Authors generally classify fairings into seven categories based on their general value and rarity. Category A contains the most common fairings, and the categories go up through B, C, D, E, F and finally X for the rarest and most valuable fairings. Books on fairings sometimes assign price ranges to these categories, but these are relied on less and less as time goes by. After all, when fairings are traded the price agreed upon depends on how keenly each party wants the trade. The categories are still retained as a convenient way of classifying fairings but are no longer relied upon for setting prices.

==Dating==
- Earlier fairings sometimes had the four digit numbers incised on the base, these will usually be found without Conta & Boehme's shield mark. The shield/dagger mark was not used before 1840-45 (as per Vogels book ISBN 0-9645241-1-2)
- Fairings from 1850-1860 were generally larger than those that followed.
- From the 1890s the shield mark may be printed or the "Made in Germany" mark could be present, but just to confuse you even further, no four digit impressed or incised numbers may be present. It is generally assumed that these are fakes but according to my research this is not necessarily the case.
- circa 1890 the shield was printed on base.
- after 1890 the colours of Conta & Boehme Fairings became brighter and much more colourful.
- 1891 made in Germany' was used as all ceramics had to indicate country of manufacture.
- 1914 fairings were not made.
- A bicycle indicates that a piece is later than 1867. Some fairings have themes based on popular music or prints, these may be dated easily.
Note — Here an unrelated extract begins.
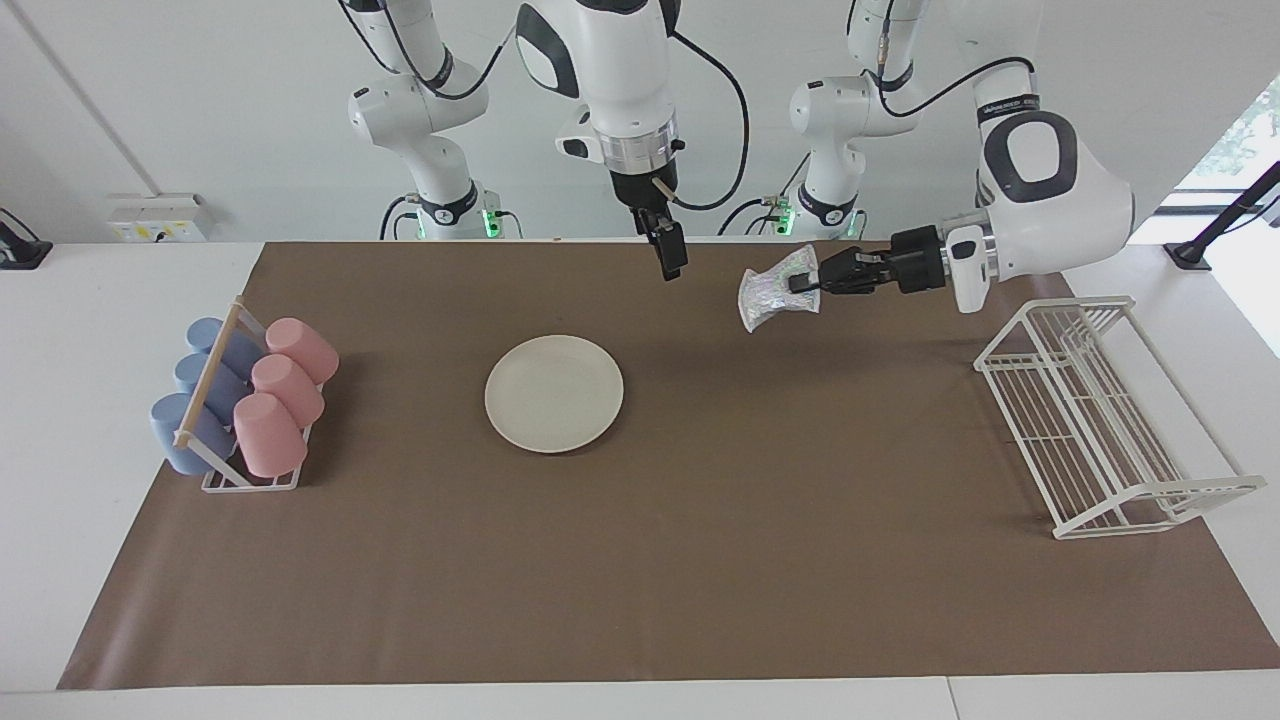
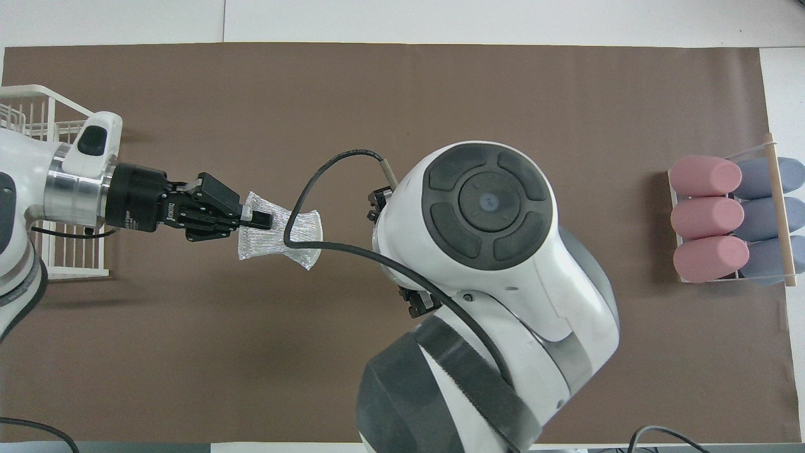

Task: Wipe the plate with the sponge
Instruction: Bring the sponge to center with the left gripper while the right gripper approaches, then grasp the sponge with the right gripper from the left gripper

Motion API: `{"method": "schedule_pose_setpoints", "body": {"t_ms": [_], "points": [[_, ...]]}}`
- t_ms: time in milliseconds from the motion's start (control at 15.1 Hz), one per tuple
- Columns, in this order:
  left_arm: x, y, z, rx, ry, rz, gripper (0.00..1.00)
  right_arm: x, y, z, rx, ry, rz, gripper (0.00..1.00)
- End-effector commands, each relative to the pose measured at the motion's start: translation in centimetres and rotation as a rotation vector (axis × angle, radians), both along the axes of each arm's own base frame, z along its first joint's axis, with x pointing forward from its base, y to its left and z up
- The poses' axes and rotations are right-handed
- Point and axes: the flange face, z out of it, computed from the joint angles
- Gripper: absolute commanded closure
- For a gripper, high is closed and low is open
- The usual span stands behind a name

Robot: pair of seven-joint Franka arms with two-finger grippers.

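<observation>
Brown paper mat [image 1: 700, 560] over your white table. Item one: plate [image 1: 554, 393], round, matte cream, shallow-rimmed, flat on the mat. Item two: sponge [image 1: 770, 293], crinkled silvery pad, pinched at one edge by your left gripper [image 1: 808, 283], carried in the air over bare mat, well apart from the plate toward the left arm's end. Your right gripper [image 1: 670, 260] hangs over the mat with fingers spread, holding nothing. White wire rack [image 1: 1100, 440]; pink and blue cups [image 1: 245, 395] in a stand.

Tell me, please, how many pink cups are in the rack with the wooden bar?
3. The pink cups lie on their sides in a row in the rack at the right arm's end of the table, beside the blue cups. None seems hidden.
</observation>
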Motion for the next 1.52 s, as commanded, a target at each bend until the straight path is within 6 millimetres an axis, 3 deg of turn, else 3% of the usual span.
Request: {"method": "schedule_pose_setpoints", "body": {"t_ms": [0, 198, 331, 926, 1257, 1455], "points": [[-2.7, -3.2, -1.9, -0.136, -0.057, -0.013, 1.00, -0.8, -0.5, -0.5, 0.018, -0.013, -0.036, 0.00], [-4.6, -6.2, -3.8, -0.181, -0.098, -0.001, 1.00, -0.4, -0.1, -0.4, 0.065, -0.024, -0.083, 0.00], [-4.9, -6.7, -4.3, -0.196, -0.126, -0.014, 1.00, -0.1, -0.1, -2.1, 0.084, -0.046, -0.098, 0.00], [-5.1, -5.5, -4.6, -0.229, -0.124, -0.016, 1.00, -2.7, 0.3, -3.7, 0.158, 0.075, -0.134, 0.00], [-5.1, -4.6, -4.6, -0.242, -0.113, -0.016, 1.00, -2.1, 0.1, -4.3, 0.186, 0.030, -0.147, 0.00], [-5.2, -4.7, -4.6, -0.248, -0.110, -0.022, 1.00, -2.0, -0.2, -6.2, 0.216, -0.026, -0.180, 0.00]]}}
Dating Non Conta & Boehme Fairings
- Most of the other manufactures, typically of inferior fairings, started circa 1890 onwards until 1914.
- Use dating methods that you would normally use to date non-fairings porcelain.
- Most 'modern' reproductions were produced mid/late-20th century.

==Reproductions==
Reproductions were made as early as the first few decades of the twentieth century. However, serious fairing collectors are not interested in them, and in the United Kingdom they are generally only worth a few pounds at most.

It takes an experienced eye to tell a reproduction from the genuine article, but there are one or two tell-tale signs that you can use to spot the more obvious ones.
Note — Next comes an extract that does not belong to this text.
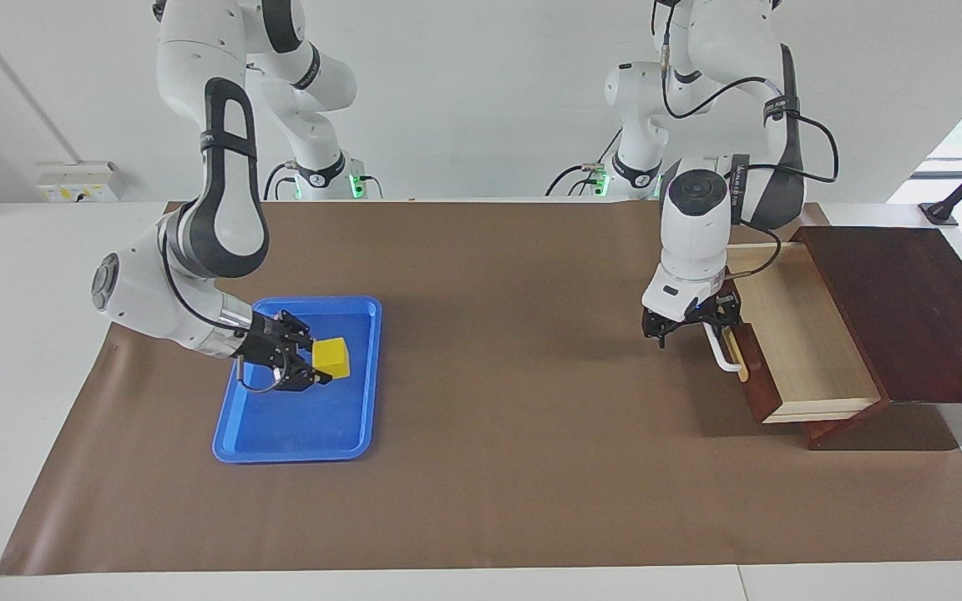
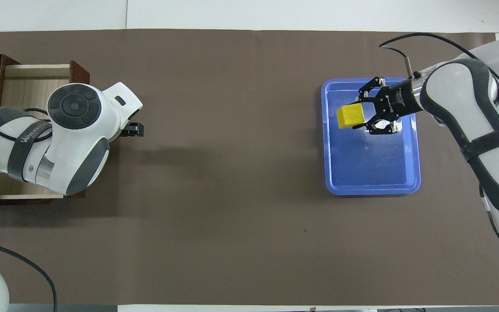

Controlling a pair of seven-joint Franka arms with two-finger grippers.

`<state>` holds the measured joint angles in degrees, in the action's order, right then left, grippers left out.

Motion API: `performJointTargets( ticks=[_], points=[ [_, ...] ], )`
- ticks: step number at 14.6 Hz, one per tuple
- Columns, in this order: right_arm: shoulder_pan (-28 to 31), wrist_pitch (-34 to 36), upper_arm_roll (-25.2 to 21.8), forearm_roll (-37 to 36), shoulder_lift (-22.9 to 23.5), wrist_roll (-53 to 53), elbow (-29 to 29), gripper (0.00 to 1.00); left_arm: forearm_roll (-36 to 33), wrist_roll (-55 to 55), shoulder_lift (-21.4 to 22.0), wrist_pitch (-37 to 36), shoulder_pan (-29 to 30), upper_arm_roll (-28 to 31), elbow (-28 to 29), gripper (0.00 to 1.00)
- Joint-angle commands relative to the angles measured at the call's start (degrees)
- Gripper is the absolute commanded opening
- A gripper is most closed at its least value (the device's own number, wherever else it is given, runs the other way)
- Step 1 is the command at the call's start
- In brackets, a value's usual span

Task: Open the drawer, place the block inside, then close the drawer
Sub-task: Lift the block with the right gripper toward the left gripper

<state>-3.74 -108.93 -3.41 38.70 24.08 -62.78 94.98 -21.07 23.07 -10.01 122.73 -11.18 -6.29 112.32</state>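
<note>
Small bright yellow cube block (image 1: 331,356), likely light, rigid and smooth-faced, best pinched across two flat parallel sides, gripped by right pincer (image 1: 304,365) over blue rectangular plastic tray (image 1: 235,428), with left pincer (image 1: 692,327) clamped on white bar handle (image 1: 725,356) of pulled-out dark reddish-brown wooden drawer (image 1: 798,342).

Bright, even light; soft shadows; both views sharp.
</note>
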Motion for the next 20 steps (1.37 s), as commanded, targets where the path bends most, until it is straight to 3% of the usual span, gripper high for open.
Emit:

- Reproductions often have two small holes, roughly the size of a fingernail, on the underside.
- Many fairings have a four-digit number printed on their base, with each number defining a particular design. Any number starting with the digits "18" indicates a reproduction.
- Reproductions generally seem cheap and shoddy, with excessively gaudy colours and poor gilding if any. The caption may be printed in a sloppy fashion, such as sloping downwards in upper case letters.
- Although several captions are shared among different genuine fairings, and the same design often appears with different captions, there are a few captions, such as "Loose pins" that are not genuine.
- Some unscrupulous traders have been known to apply a patina of grime to a reproduction to make it appear older than it is.